Pazar gününe denk geliyordu o gün. Köprünün ayağında bir yer vardı, oraya pikniğe gidecektik ailecek. Çocuklar uçurtma uçurur diye onların uçurtmasını da hazır etmiştik.
Hoca İshak’a yakındı köprü. Mustafa sabah vakti gazete almaya gidiyorum diye çıktı evden. Ben bir sürü kek, kurabiye hazırlamıştım ama Mustafa bekle bekle gelmedi.
Bir arkadaşına sordum, “Mustafa gelmedi eve, gördünüz mü onu” diye. Görmedik dedi. Görmüşler halbuki. Belki de bana söylemek istemediler.
Camın önünde oturup yolunu gözlemeye başladım. Ezan okundu, hâlâ gelen giden yok. Yatsıya yakın başladım diğer öğretmen arkadaşlarına sormaya. Onlardan da haber çıkmadı. Sabaha kadar ha geldi ha gelecek diye bekledim o camın önünde.
Radyoyu fırlattım
Sabah namazından sonra aldım radyoyu elime, saat 6 haberlerinde diyeyim, Mustafa’nın ismini duydum. Ben dedim ismi aynı olan bir işçidir, Mustafa’nın orada işi ne? Bilmiyordum ki TÖB-DER’li olduğunu. "Malkara’nın Cumhuriyet Köyü’nden öğretmen Mustafa Elmas" dediler sonra.
Fırlattım radyoyu elimden.
Bağırmaya, ağlamaya başladım. Taksim İlkyardım Hastanesi’ndeymiş. Yan komşuyu kaldırdım, gidelim, bulalım Mustafa’yı dedim. Haberi duyunca o da fenalaştı.
Sonra arkadaşları geldi, aynı köyden bir polis arkadaşı da vardı yanlarında. Sen alamazsın, biz getiririz onu dediler.
Öğrencileri çok severmiş
Cenazesini aradılar morgda. Hasköy Okulu’nda da öğretmenlik yapıyordu, iki okulda çalışıyordu bize yetebilmek için. O ortaokuldan öğrencileri geldi ölüm haberini duyunca, doldurdular sokakları. “Mustafa Elmaslar ölmez” diye bağırdılar. Ertesi gün aldık cenazeyi, köye gittik. Mezarı köyde şu an.
Öğrencileri de çok seviyormuş onu. O gün anladım.

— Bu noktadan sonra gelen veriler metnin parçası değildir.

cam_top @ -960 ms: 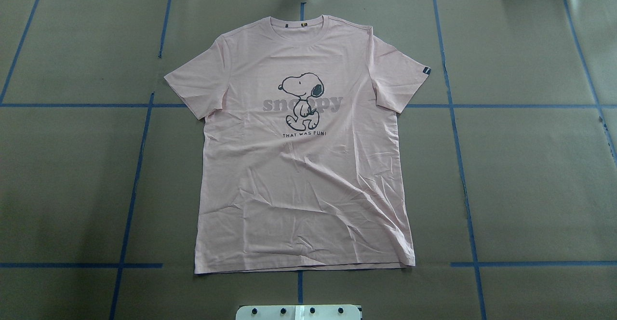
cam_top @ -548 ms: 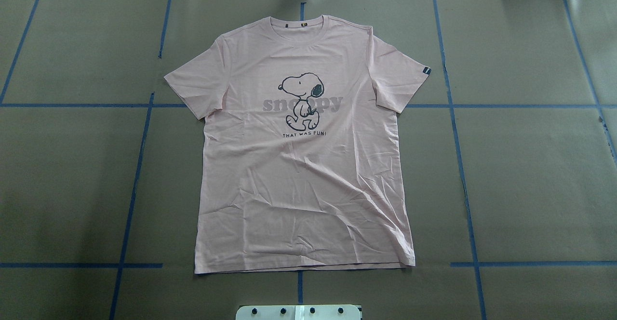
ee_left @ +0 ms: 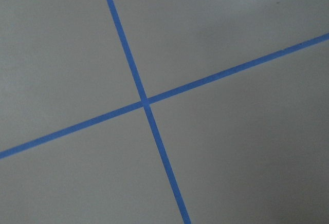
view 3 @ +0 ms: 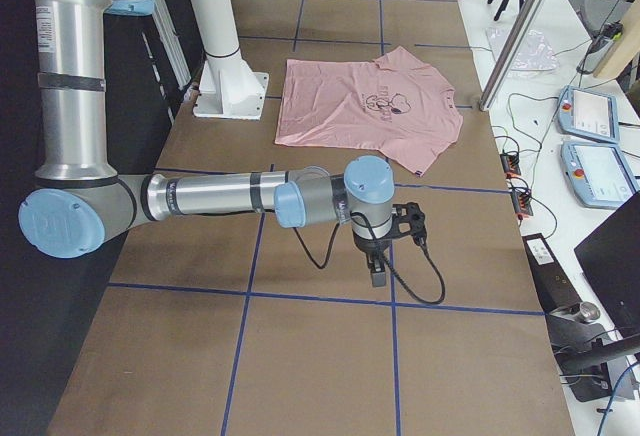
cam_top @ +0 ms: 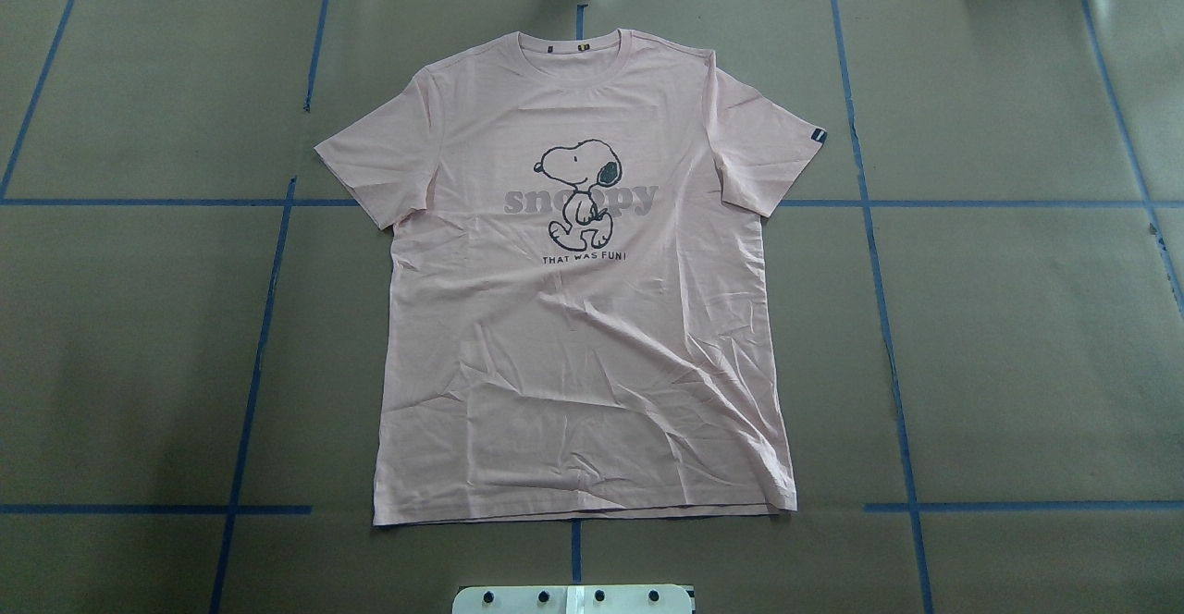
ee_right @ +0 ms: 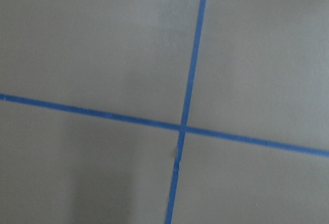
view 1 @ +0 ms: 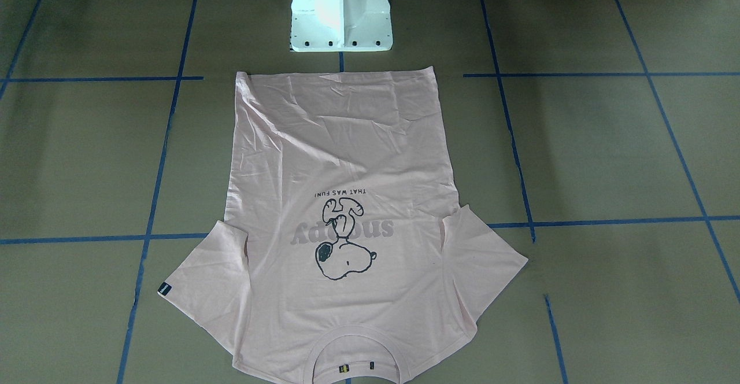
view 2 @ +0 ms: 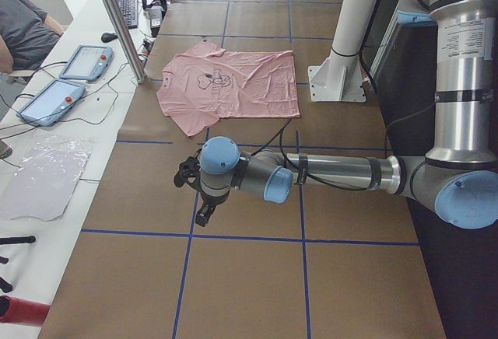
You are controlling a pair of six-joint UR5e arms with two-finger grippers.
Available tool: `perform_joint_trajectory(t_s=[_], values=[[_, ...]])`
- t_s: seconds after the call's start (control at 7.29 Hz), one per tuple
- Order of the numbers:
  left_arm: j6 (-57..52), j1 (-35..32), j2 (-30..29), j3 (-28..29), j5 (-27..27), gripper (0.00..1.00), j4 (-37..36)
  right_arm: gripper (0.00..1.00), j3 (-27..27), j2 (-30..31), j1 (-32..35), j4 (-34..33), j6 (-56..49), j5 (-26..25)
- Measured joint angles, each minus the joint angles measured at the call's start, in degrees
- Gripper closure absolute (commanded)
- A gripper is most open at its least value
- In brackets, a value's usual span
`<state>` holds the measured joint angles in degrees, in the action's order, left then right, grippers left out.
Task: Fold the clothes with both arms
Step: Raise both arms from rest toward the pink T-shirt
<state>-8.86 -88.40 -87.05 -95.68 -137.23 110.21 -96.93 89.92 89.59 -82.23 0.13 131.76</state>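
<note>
Broadly, brown paper (cam_top: 1017, 337) is covering the whole table, and blue tape lines (cam_top: 1017, 203) are dividing it into large rectangles. The pale pink T-shirt (cam_top: 583, 300) is lying flat and print up in the middle of this surface. Its hem is sitting just in front of the white pedestal base (view 1: 341, 14), its collar is pointing away from the robot, and creases are running across its lower half. The left arm (view 2: 334, 172) is reaching out low over bare paper toward the table's left end, well apart from the shirt. The left gripper (view 2: 205, 214) is pointing down, and its wrist camera is showing only a tape crossing (ee_left: 145, 102). The right arm (view 3: 210, 196) is doing the same at the opposite end, with the right gripper (view 3: 378, 276) hanging above another crossing (ee_right: 181, 127). Whether either pair of fingers is spread or pressed together, I cannot tell. Beyond the far table edge a white bench (view 2: 47, 222) is carrying two control tablets (view 2: 85, 63), cables and a clear plastic bag (view 2: 43, 176), and a person in a grey shirt (view 2: 27, 24) is sitting there.
</note>
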Motion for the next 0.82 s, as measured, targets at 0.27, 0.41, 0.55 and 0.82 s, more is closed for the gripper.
perform_joint_trajectory(t_s=[0.27,0.41,0.55,0.82], values=[[0.7,0.3,-9.4,6.1,-0.1,0.00,10.4,0.00,3.5,-4.1,-0.4,5.4,0.9,0.8],[2.9,0.9,-14.0,10.1,-0.3,0.00,15.0,0.00,4.2,-6.0,-1.2,6.4,1.6,2.0],[8.7,2.9,-17.6,13.0,-0.4,0.00,18.8,0.00,4.7,-8.5,-2.6,6.7,3.0,2.9],[19.8,9.4,-19.9,14.3,-0.2,0.00,27.8,0.00,5.7,-15.1,-8.2,6.9,12.8,2.6]])
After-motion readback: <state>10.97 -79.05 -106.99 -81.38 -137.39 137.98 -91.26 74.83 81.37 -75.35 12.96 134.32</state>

Herkese karşı iyi bir insandı çünkü rahmetli, niye sevmesinler?
Öğrencisi Faruk Eren anlatıyor
Hasköy Ortaokulu'nda Ticaret dersine giren hocamız Mustafa Elmas ölenler arasındaydı. Aynı zamanda bir ilkokulda da öğretmenlik yapıyordu. Katıldığım ilk cenaze töreniydi Mustafa Elmas’ınki.

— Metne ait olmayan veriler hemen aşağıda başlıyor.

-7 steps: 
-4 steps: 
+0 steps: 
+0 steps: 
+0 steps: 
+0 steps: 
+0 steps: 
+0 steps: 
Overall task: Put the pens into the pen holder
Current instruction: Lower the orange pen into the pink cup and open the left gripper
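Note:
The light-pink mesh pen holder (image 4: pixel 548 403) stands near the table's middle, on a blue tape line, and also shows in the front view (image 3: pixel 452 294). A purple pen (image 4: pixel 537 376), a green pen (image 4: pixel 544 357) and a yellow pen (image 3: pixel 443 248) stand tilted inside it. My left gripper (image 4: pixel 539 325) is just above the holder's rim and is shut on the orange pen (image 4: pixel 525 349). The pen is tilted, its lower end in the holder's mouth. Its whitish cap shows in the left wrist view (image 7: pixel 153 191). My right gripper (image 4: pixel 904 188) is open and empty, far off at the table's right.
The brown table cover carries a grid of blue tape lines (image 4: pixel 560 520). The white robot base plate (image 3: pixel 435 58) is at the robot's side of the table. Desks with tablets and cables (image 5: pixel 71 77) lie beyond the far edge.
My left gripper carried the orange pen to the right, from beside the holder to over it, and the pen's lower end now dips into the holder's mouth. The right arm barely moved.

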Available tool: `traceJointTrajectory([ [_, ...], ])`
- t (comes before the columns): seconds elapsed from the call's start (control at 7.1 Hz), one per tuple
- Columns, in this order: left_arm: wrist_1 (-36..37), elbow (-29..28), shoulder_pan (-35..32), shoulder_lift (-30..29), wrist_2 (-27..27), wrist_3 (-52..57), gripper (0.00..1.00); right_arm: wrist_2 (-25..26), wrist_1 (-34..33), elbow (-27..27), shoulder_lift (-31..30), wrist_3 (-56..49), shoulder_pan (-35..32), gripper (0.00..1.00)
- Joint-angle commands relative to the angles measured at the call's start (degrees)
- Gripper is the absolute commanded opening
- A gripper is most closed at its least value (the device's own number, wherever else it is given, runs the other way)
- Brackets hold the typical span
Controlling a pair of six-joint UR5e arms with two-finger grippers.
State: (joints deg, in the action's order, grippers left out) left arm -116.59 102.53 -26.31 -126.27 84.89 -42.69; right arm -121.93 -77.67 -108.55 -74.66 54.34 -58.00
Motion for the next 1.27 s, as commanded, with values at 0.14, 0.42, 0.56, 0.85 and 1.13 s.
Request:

Ondan sonra cenaze törenleri hayatımızın bir parçası oldu sanki, hep cenaze törenlerine katıldık. (Bir sabah kızımı okula hazırlarken televizyondaki son dakika bandında gördüm Berkin Elvan’ın öldüğünü. Hemen Okmeydanı hastanesine koştum. Aradan on yıllar geçti, hala öldürülen insanlarımızın cenaze törenlerine gidiyoruz.)
1 Mayıs’ta ölenlerin bulunduğu afişlerde Mustafa Elmas’ın fotoğrafını göremedim. Ama yüzü hâlâ gözümün önünde. Hafif çekik gözlü bir Anadolu delikanlısıydı diye hatırlıyorum. TÖB-DER’liydi. Sanırım Sovyetik bir harekettendi. Ortaokulda bir tartışmamız sırasında bana “Sen Maocu musun?” diye sertçe sorduğunu hatırlıyorum.
[Gazeteci Faruk Eren'in "Kayıp Bir Devrimin Hikayesi" kitabından]
(TY/APA)
* Faruk Eren, “Kayıp Bir Devrimin Hikâyesi”, 2019, İletişim Yayınları, İstanbul.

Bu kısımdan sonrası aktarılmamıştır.